By Gary Tyreman, Univa CEO
Most of us know that Open-Source software is continuing to penetrate today’s enterprises with the vast majority using it in some capacity, but there appears to be a new shift in the usage model. At Univa, we are seeing a number of enterprises move towards a supported software model. This is not an indictment of open-source, we have been told, but rather a sign of the challenges an enterprise faces without the availability of suitable support for mission-critical applications. This decision usually derives from senior management who understand that the risk of suffering downtime without the availability of support is unfathomable, renewing the focus on IT’s primary responsibility: supporting business users.
It was this information that motivated us to commission an independent study to obtain insights from enterprise end-users at the director level and above. The key answer we sought concerned the motivation to add support to Open-Source and the factors that would engage that discussion. What we discovered was an interesting mix of both the expected and the surprising.
As expected, our 2013 Open-Source Software Use survey found that Free and Open-Source software (FOSS) is prominent within businesses today, with 76% of companies using FOSS. It’s important to note that we only surveyed commercial entities, and then only more senior decision makers. This was to accomplish two things: first, to receive a business owner’s view, and second, to take the discussion away from one of technical merit and to direct insight into the thought processes around business risks.
What we found surprising was the high number of respondents that admitted to having experienced a problem with using FOSS, with 75% admitting as such. Clearly businesses are relying heavily on unsupported Open-Source solutions today, running the risk of using FOSS without the adequate support to call upon in their hour of need. It’s like waiting to buy fire insurance until after your house is on fire.
In our own business, Univa, we convert Open-Source users of Grid Engine, a distributed resource management software used across the globe for HPC and Big Data environments (a former Sun Open-Source development project), to our binaries and support. Yet, the percentage willing to pay for support that we have experienced with Univa prospects is much higher than averages that have been published prior to our survey. Our FOSS survey supported this fact with 64% saying that they would pay for supported software if it solved their problems moving forward. We’ll cover some of the rationale a little later in this article. First, let’s layout the rest of the survey findings.
View Infographic of the full survey Here
The lack of enterprise-grade support was the largest problem enterprise FOSS users experienced in their company with 27% of respondents raising it as their top concern. Other troublesome issues include usability (24%), maintenance (20%), crashes (19%), bugs (18%), downtime (16%), loss off productivity (16%) and interoperability (16%).
For those companies willing to pay for better quality, the following were listed as the key reasons to do so:
- Stability (25%)
- Enterprise-grade support (22%)
- Ease of use (20%)
- Extra functionality (18%)
- Bug reports/fixes (15%)
- Integrated solution (13%)
- Product upgrades (13%)
- Predictable lifecycles (13%)
The demand for stability and enterprise-grade support suggests that the comfort of reliability and quick access to know-how is the number one factor that leads to invest beyond Open-Source solutions. The key product development departments of a business where most mission-critical software resides – Engineering and R&D – rely most heavily on FOSS (32%).

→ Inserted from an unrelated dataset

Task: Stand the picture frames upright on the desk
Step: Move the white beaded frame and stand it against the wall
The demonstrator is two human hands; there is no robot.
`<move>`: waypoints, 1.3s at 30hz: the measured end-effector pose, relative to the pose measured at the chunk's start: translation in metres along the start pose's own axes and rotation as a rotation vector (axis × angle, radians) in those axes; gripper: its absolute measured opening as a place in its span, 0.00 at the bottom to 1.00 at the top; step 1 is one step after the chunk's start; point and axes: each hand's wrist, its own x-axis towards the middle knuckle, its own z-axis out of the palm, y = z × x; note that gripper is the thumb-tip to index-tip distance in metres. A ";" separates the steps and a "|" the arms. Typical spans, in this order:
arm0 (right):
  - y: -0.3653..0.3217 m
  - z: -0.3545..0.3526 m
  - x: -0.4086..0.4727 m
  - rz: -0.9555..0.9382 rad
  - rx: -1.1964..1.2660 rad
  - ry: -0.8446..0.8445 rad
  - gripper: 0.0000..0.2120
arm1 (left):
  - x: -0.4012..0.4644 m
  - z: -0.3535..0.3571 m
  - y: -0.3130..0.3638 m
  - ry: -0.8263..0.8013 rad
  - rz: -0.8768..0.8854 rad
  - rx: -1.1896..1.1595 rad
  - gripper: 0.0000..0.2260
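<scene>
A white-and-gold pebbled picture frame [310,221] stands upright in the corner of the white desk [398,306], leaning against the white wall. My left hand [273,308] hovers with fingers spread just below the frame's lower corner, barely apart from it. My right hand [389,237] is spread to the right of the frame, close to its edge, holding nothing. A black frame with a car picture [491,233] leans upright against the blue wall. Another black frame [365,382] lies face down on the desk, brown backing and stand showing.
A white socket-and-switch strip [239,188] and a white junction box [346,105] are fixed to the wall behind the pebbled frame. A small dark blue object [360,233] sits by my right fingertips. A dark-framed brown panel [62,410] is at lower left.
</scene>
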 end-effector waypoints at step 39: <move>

This supports our experience. Univa’s software typically resides in the departments within large enterprises that drive product and service innovation such as engineering and R&D, which depend on expensive mission-critical applications. Whether that’s in an oil & gas company running reservoir analyses, a fabless semiconductor company trying to tape-out a new design or an automotive manufacturer simulating the crash-test of a $200,000 car, the risk of using FOSS without support is connected directly to the top line of business revenue.
Our product is middleware that sits between the operating system and the application. Since the majority of our revenue comes from the Engineering and R&D Departments’ IT budget, we can also draw a connection to the behavior across the broader software stack. Our customers typically spend 10 to 20 times the amount on commercial application licenses that “require” a supported operating system such as Red Hat Enterprise Linux. It’s also common for these application vendors to certify workload management systems and specific configurations.
This is clearly different than some areas of the HPC ecosystem where applications are home-grown, so the risk and cost-benefit are not the same. In these situations we continue to see un-supported users across the entire software stack.
The key take away from this exercise is that while Open-Source is for everyone, it’s not for everything (or every use case) without an immediate path to quality assurances (stability) and enterprise-grade support, particularly when you consider areas in the enterprise where mission-critical applications require both supported stacks and configurations. What becomes a concern is the business outcome in the event of a failure when the application vendor denies support due to an un-supported configuration. That denial of service could be catastrophic and it’s why it’s better to buy insurance before you need it.
Gary Tyreman is the President and CEO of Univa Corporation the leading provider of enterprise workload and resource management solutions built around Grid Engine.
Survey Methodology
Sample was provided by uSamp, a premier provider of technology and survey respondents used to obtain consumer and business insights. This project was fielded from 3/14/2013 through 3/18/2013, collecting 128 completes from uSamp’s Whiteboard B2B panel. This online survey is not based on a probability sample and therefore no estimate of theoretical sampling error can be calculated.